Limited reuse Many organizations publish the same information in multiple forms; its very common to have both printed and Web forms of the same data. Information originally created in HTML can be reused for printing, and information originally created for printing can be reused for Web delivery.
However, to achieve reuse requires conversion thats usually followed by manual intervention to fix up the appearance (i.e., the formatting) of the resulting document. And that means that each time the source information changes, the conversion and fix-up process must be repeated. This is an expensive, time-consuming, and labor-intensive process, and one of the reasons for the adoption of SGML by organizations with lots of data to distribute.
Limited interchange Because the Internet is simple and ubiquitous, it provides an ideal medium for organizations that want to interchange data. However, HTML undermines interchange because its small, fixed set of tags primarily indicates only the appearance of an element of a document. HTML provides nothing to denote the data within a document, which cripples attempts to achieve reuse.

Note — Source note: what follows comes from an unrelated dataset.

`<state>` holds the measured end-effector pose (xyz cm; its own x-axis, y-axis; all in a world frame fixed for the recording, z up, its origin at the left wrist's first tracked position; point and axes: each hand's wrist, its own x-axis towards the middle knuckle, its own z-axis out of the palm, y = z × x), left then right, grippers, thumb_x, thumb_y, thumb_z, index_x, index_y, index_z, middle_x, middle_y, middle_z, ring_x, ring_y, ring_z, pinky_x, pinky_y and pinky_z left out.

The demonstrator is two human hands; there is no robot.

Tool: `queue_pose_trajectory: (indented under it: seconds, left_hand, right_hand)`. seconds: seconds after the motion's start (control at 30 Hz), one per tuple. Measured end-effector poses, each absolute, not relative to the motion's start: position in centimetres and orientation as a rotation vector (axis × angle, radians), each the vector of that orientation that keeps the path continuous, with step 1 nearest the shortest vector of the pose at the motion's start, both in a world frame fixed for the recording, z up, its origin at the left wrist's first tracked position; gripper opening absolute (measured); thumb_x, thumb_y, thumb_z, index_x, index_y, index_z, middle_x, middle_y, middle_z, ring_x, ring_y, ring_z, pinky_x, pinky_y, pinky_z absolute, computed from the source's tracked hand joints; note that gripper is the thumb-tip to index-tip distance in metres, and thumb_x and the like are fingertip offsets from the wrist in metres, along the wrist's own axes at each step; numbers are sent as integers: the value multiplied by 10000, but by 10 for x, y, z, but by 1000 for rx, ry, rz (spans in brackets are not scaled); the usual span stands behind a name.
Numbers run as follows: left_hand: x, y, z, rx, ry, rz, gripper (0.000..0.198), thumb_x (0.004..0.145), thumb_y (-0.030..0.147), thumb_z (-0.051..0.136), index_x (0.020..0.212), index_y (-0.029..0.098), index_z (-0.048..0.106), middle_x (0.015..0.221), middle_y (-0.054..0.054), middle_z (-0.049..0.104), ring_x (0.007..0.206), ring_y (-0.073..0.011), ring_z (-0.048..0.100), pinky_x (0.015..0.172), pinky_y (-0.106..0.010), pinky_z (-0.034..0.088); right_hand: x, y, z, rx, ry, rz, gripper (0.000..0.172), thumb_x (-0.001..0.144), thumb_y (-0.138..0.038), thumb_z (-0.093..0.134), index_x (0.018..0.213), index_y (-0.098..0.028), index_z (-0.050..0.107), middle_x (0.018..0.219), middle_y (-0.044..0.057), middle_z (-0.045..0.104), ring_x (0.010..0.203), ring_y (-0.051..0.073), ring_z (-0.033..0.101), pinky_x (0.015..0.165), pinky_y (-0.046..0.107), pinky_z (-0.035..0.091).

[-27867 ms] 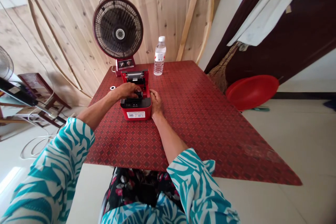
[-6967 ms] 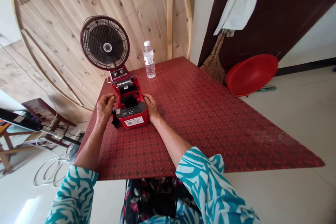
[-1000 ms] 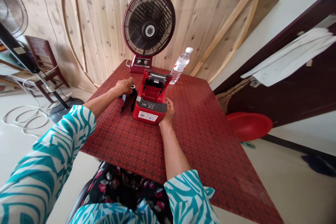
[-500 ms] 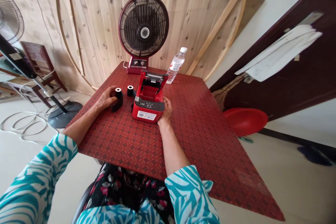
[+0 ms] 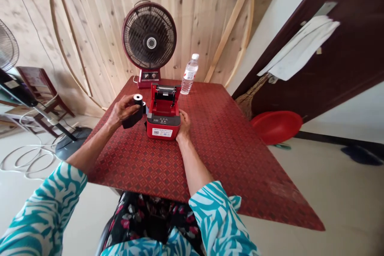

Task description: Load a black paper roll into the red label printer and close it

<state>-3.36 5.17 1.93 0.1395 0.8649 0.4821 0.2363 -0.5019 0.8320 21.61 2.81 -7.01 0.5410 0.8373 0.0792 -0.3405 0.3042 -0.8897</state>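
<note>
Between the thumb and fingers of my left hand (image 5: 124,110) is a black ribbon roll (image 5: 135,114) with a white core end, its dark strip hanging down. A second black roll (image 5: 144,107) stands just behind it, partly hidden. To the right sits a small red and black label printer (image 5: 163,126), its lid raised and its inner bay exposed, with a white sticker on the front. My right hand (image 5: 184,125) is closed against the printer's right side; some of its fingers are hidden behind the casing.
A table fan (image 5: 149,42) stands at the back of the red patterned table (image 5: 234,160), with a water bottle (image 5: 190,74) to its right. A red basin (image 5: 276,127) is beyond the right edge. A floor fan (image 5: 64,128) and loose cable are at left.
My left hand has lifted the black roll off the table and brought it closer to the printer. My right hand stays on the printer. The camera view has shifted slightly.
</note>
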Motion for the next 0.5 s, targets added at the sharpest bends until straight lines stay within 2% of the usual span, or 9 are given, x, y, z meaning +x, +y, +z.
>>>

For example, a computer manufacturer may wish to capture semiconductor data from its suppliers and feed that data into its computer-aided design (CAD) systems. Its CAD systems require data such as the function, tolerances, and timing of each pin of an integrated circuit. HTML provides no way to tag such data unambiguously. In fact, even if the original source data contains the necessary tagging to eliminate uncertainty, which is likely to be the case if the source data is in SGML, the resulting down-translation to HTML strips all the intelligence away.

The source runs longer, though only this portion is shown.